Your copy of the lines below must match them exactly and contain no images.

[SUPPLIED DATA]:

--- --- ---

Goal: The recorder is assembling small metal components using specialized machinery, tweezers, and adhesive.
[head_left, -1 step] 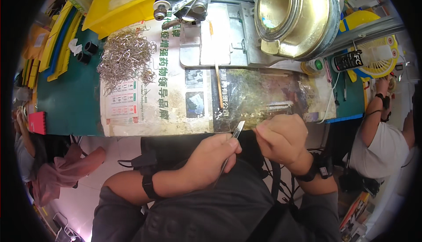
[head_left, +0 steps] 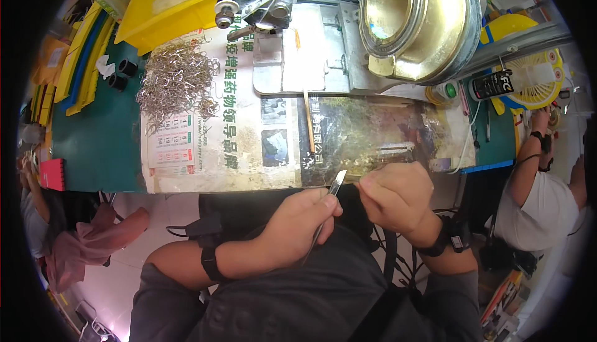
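Observation:
My left hand point(head_left: 303, 219) is closed around a slim craft knife point(head_left: 337, 182). Its bright slanted tip points up and away from me, just off the table's front edge. To its right, my right hand point(head_left: 401, 196) is closed, thumb pressed to the bent index finger. Whatever that pinch holds is too small or hidden to make out. The two hands are apart, with the tip close to the right fingertips. A thin wooden stick point(head_left: 310, 121) lies beyond them, its far end on a metal plate point(head_left: 270, 81).
Many bent metal wire pieces point(head_left: 177, 84) lie heaped on the printed sheet point(head_left: 214, 177) at left, below a yellow bin point(head_left: 140, 34). A machine head point(head_left: 267, 9) overhangs the plate. A large brass-coloured round housing point(head_left: 438, 37) stands back right, near a yellow fan point(head_left: 541, 78). Co-workers sit at both sides.

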Tool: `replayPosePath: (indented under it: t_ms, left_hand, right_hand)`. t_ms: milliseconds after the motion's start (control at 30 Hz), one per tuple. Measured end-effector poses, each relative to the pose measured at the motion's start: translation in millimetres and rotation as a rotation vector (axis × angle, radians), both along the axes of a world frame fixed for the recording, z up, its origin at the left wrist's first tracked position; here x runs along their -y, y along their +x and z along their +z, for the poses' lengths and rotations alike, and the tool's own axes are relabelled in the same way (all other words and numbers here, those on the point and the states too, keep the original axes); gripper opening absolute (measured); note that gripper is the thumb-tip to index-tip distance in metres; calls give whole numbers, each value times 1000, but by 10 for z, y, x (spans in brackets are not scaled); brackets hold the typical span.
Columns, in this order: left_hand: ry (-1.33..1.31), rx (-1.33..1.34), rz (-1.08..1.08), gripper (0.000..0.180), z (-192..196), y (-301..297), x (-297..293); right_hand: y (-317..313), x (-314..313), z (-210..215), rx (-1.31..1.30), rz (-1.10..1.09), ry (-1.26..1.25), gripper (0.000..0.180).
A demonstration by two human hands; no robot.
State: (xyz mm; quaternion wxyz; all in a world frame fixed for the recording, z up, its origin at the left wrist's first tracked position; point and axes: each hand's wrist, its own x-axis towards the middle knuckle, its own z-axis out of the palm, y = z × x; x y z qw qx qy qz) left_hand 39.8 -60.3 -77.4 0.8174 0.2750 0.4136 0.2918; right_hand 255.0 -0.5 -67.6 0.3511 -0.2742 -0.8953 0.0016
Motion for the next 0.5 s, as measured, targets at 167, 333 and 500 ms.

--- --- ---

[OUTPUT]:
Goal: The recorder is assembling small metal components using specialized machinery, tweezers, and adhesive.
[head_left, -1 step] 
[head_left, +0 steps] 
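Observation:
My left hand point(head_left: 303, 219) is closed around a slim craft knife point(head_left: 337, 182). Its bright slanted tip points up and away from me, just off the table's front edge. To its right, my right hand point(head_left: 401, 196) is closed, thumb pressed to the bent index finger. Whatever that pinch holds is too small or hidden to make out. The two hands are apart, with the tip close to the right fingertips. A thin wooden stick point(head_left: 310, 121) lies beyond them, its far end on a metal plate point(head_left: 270, 81).
Many bent metal wire pieces point(head_left: 177, 84) lie heaped on the printed sheet point(head_left: 214, 177) at left, below a yellow bin point(head_left: 140, 34). A machine head point(head_left: 267, 9) overhangs the plate. A large brass-coloured round housing point(head_left: 438, 37) stands back right, near a yellow fan point(head_left: 541, 78). Co-workers sit at both sides.
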
Tool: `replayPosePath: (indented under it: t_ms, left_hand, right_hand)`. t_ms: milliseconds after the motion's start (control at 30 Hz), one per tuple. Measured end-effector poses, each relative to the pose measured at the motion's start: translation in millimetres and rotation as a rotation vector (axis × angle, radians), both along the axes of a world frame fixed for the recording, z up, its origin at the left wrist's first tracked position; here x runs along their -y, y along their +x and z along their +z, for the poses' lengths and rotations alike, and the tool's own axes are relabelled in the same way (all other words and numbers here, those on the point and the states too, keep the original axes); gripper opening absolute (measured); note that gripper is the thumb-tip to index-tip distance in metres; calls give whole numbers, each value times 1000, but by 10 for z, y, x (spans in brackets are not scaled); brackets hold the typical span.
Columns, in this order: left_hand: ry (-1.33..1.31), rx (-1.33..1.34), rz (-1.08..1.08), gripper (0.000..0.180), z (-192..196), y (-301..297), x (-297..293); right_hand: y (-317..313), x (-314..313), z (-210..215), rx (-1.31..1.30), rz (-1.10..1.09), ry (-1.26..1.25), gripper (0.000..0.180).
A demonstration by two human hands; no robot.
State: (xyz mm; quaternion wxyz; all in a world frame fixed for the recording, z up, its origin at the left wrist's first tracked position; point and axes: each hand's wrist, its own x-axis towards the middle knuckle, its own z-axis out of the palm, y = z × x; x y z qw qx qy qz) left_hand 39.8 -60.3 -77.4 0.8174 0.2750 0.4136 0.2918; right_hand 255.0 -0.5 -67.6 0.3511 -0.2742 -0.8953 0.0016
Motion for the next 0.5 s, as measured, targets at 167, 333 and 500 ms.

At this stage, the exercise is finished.